Among the entries below, find every line that contains the string "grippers", then copy it.

+++ Records for the exercise +++

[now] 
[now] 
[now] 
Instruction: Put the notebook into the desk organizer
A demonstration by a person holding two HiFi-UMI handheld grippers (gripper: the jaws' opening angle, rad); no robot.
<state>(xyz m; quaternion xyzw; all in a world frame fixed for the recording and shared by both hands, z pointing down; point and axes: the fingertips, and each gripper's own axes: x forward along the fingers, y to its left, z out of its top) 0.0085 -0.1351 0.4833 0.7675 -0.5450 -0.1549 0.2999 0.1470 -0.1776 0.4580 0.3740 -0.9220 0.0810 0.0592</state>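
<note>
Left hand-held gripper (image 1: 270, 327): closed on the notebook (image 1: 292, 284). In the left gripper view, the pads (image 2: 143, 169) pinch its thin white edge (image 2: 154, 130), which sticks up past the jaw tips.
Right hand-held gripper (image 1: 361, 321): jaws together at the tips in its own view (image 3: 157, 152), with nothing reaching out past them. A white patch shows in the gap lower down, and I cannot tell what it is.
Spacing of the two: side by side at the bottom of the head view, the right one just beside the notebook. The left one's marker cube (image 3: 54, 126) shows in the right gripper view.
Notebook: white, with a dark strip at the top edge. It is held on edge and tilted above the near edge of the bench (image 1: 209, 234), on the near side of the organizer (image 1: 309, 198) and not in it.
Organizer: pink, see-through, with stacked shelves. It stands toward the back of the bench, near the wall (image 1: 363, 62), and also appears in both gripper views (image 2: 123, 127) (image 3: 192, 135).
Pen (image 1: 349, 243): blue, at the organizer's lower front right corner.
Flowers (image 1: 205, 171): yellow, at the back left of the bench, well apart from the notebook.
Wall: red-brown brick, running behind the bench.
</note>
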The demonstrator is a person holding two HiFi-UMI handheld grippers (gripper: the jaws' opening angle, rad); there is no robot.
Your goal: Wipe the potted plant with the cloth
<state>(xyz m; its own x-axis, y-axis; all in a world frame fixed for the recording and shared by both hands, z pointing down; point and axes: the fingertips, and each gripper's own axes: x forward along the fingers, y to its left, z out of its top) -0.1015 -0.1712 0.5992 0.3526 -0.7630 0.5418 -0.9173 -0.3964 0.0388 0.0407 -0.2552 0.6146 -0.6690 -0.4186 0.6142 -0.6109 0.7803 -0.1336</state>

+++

Answer area
A demonstration by a person holding two HiFi-UMI handheld grippers (gripper: the jaws' opening angle, rad); no robot.
The demonstrator is a person holding two HiFi-UMI handheld grippers (gripper: the jaws' opening angle, rad); there is no robot.

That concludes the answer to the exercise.